**Task directions:** Check each line of the material below for "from" and copy those where it appears.

**Recorded data:**
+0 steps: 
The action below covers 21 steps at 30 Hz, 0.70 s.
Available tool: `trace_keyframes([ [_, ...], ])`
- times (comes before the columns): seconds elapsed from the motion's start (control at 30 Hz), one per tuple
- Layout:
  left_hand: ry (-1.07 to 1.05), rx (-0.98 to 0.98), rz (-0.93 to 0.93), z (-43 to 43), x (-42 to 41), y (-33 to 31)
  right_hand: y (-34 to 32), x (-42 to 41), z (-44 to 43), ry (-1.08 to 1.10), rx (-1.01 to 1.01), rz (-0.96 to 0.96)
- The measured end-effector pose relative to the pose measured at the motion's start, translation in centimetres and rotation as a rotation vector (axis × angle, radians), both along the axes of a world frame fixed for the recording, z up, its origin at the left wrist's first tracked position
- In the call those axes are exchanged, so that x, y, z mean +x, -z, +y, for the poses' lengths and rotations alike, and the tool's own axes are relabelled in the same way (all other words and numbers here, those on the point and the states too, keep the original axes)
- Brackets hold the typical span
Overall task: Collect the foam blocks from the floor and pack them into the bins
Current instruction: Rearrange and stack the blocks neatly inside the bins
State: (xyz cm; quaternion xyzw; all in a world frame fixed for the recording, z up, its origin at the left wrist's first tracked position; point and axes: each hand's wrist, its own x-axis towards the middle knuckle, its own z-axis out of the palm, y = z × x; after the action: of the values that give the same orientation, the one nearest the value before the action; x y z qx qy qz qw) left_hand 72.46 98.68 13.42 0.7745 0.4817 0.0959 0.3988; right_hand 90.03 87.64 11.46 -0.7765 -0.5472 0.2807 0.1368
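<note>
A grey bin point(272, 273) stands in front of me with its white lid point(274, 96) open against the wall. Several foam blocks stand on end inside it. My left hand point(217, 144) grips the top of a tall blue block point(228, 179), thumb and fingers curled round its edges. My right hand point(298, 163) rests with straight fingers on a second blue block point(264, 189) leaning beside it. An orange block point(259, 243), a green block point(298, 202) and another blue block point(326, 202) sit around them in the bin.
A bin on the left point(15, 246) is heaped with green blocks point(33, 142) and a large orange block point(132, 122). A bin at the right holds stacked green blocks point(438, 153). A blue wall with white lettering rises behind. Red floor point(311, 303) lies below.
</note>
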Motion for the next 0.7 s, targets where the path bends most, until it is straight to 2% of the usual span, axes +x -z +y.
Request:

**Response to the exercise:**
- times (comes before the columns): seconds elapsed from the motion's start (control at 30 Hz), one per tuple
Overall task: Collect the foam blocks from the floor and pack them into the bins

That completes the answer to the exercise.